Polymeric materials are of interest to the fiber optics industry as glass–silica fibers are prone to fracture. However, the thermal resistance properties of current polymeric materials have limited their use in some optical applications including high performance lasers and high speed telecommunication systems. Therefore, it is of interest to develop new polymer materials and systems with enhanced thermal properties and processability for application in optics. This work focuses on the novel Perfluorocyclobutyl (PFCB) polymer systems. PFCB polymers possess characteristics that make them suitable for optics applications including: a low refractive index, high thermal stability and high chemical resistance.
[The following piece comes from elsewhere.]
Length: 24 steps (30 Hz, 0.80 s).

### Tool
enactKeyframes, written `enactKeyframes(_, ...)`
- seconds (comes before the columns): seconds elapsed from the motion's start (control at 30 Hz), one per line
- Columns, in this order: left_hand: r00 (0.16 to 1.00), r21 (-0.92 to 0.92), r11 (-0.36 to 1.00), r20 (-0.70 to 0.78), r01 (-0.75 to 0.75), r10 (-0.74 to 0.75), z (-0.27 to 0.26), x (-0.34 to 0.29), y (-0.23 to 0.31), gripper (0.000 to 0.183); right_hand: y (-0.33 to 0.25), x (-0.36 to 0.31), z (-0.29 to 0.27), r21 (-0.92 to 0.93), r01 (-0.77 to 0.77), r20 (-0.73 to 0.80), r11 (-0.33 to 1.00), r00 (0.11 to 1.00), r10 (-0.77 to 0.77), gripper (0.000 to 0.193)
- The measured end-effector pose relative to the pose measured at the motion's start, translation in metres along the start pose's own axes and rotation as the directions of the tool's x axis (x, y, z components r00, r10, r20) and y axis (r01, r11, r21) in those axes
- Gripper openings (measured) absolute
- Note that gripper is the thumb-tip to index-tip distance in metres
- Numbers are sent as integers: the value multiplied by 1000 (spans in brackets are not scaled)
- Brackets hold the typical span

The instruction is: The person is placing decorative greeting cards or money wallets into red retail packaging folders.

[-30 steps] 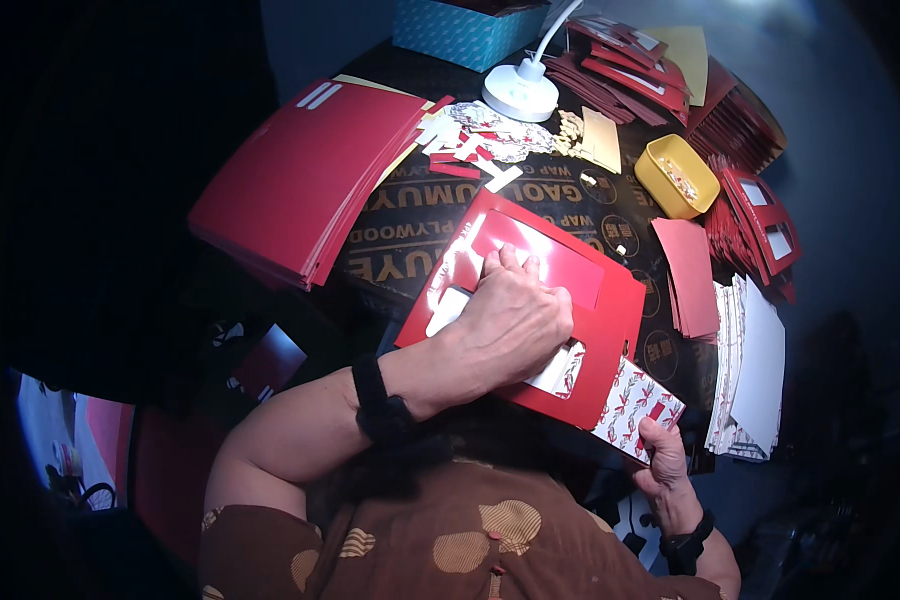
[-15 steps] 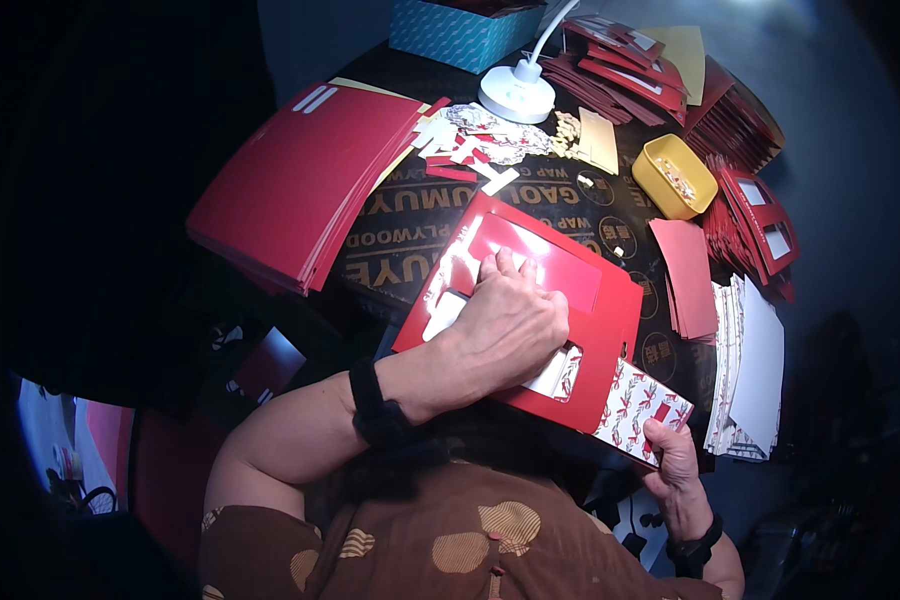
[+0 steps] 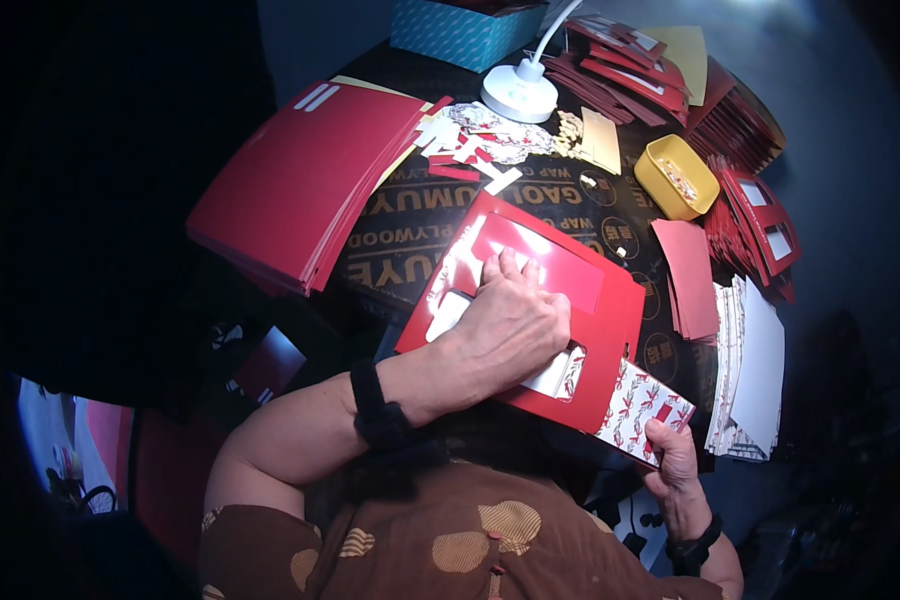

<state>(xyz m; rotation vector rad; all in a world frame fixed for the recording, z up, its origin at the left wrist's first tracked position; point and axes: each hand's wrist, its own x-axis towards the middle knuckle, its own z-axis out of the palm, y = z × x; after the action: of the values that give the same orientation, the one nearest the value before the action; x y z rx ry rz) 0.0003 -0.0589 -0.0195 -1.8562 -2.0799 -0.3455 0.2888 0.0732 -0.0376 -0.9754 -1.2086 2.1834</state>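
Observation:
A red card folder (image 3: 618,315) with cut-out windows lies at a slant over the table's near edge. My left hand (image 3: 515,325) presses on it from above, fingertips apart on the glossy pink-red panel (image 3: 570,275). Below that palm, a window shows white card with a red-leaf pattern; the hand covers part of it. From the folder's lower right side sticks out a patterned white card (image 3: 632,415) with a small red tab. My right hand (image 3: 676,462) pinches this card at its outer end, thumb on top by the tab. The fingers underneath are hidden.
A stack of red sheets (image 3: 300,180) stands left. Behind the folder lie paper strips (image 3: 460,150) and a white lamp base (image 3: 519,92). At right are a yellow tub (image 3: 676,178), pink-red cards (image 3: 686,280), white patterned sheets (image 3: 755,365) and piled red folders (image 3: 760,225).

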Motion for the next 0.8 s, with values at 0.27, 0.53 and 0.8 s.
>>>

However, little is known about the thermal and rheological properties and the processability of PFCB polymers. In this study, two PFCB polymeric materials are investigated: 4,4‘–Bis(4–trifluorovinyloxy) biphenyl (hereafter referred to as BPVE) and 2,2– Bis(4–trifluorovinyloxyphenyl)–1,1,1,3,3,3–hexafluoropropane (hereafter referred to as 6F). BPVE and 6F of different molecular weights were employed. Both the pure materials and blends of BPVE and 6F were studied. A systematic approach was undertaken to study the thermal and flow properties of PFCB polymers and blends in which both molecular weight and the concentration in a blend could be manipulated. Films were also produced employing a lab scale twin-screw microcompounder with film casting attachment. The experiments employed demonstrated the different effects of molecular weight on the thermal and viscoelastic properties of PFCB polymers (pure and blends). For the PFCB blends, the concentration of 6F (varying from 20% to 80%) has a significant impact on the rheological and thermal behavior of the materials. For the melt processing of PFCB materials, BPVE polymers with low molecular weight and blends of BPVE/6F were successfully extruded under specific conditions. This study suggests that the molecular weight of PFCB polymers strongly affects the melt processing, as a large increase in molecular weight (Mw) is observed after films are successfully extruded. For specific blends however, containing relatively high molecular weights, films can be processed as it is demonstrated that 6F reduces the viscoelastic properties in the BPVE/6F blends.